● Exercise requirements: Exactly as written, please repeat the data that follows, but not the pictures.

-- Recorded data follows --

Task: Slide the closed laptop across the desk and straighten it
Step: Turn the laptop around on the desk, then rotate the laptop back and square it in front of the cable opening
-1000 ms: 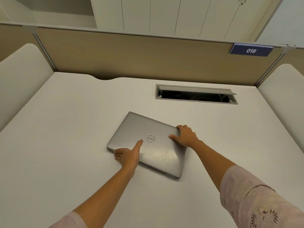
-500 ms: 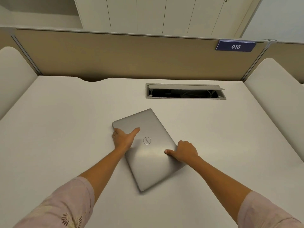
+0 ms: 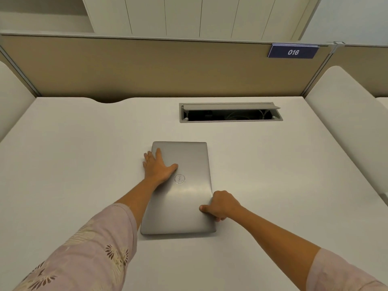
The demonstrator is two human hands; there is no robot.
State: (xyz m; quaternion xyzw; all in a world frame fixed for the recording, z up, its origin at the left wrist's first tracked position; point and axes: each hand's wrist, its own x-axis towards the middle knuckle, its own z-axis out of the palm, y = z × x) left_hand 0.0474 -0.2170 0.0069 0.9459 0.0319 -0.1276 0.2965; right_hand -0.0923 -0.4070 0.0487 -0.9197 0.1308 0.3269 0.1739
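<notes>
The closed silver laptop (image 3: 189, 198) lies flat on the white desk (image 3: 73, 164), near the middle, its long sides running away from me and its edges square to the desk. My left hand (image 3: 157, 166) rests flat on the lid's far left part, fingers spread, some fingers over the left edge. My right hand (image 3: 220, 205) grips the right edge near the front corner, thumb on the lid, fingers curled under or beside the edge.
An open cable slot (image 3: 231, 113) with a raised flap is set into the desk behind the laptop. A tan partition (image 3: 147, 68) with a blue "016" sign (image 3: 292, 51) closes the back. Padded side panels (image 3: 344, 127) flank the desk.
The laptop has turned clockwise from a slanted pose to square with the desk. My left hand moved toward the far left corner, my right hand toward the near right edge.
</notes>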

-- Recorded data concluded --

● Result below:
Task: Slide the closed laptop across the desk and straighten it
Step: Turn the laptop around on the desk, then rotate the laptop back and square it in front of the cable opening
-1000 ms: 
-500 ms: 
+0 ms: 
The demonstrator is two human hands; there is no robot.
State: (xyz m; quaternion xyzw; all in a world frame fixed for the recording, z up, its origin at the left wrist's first tracked position; point and axes: each hand's wrist, its own x-axis towards the middle knuckle, its own z-axis out of the palm, y = z × x) left_hand 0.0474 -0.2170 0.0069 0.9459 0.0319 -0.1276 0.2965; right_hand -0.0923 -0.4070 0.0487 -0.9197 0.1308 0.3269 0.1739
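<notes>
The closed silver laptop (image 3: 189, 198) lies flat on the white desk (image 3: 73, 164), near the middle, its long sides running away from me and its edges square to the desk. My left hand (image 3: 157, 166) rests flat on the lid's far left part, fingers spread, some fingers over the left edge. My right hand (image 3: 220, 205) grips the right edge near the front corner, thumb on the lid, fingers curled under or beside the edge.
An open cable slot (image 3: 231, 113) with a raised flap is set into the desk behind the laptop. A tan partition (image 3: 147, 68) with a blue "016" sign (image 3: 292, 51) closes the back. Padded side panels (image 3: 344, 127) flank the desk.
The laptop has turned clockwise from a slanted pose to square with the desk. My left hand moved toward the far left corner, my right hand toward the near right edge.
</notes>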

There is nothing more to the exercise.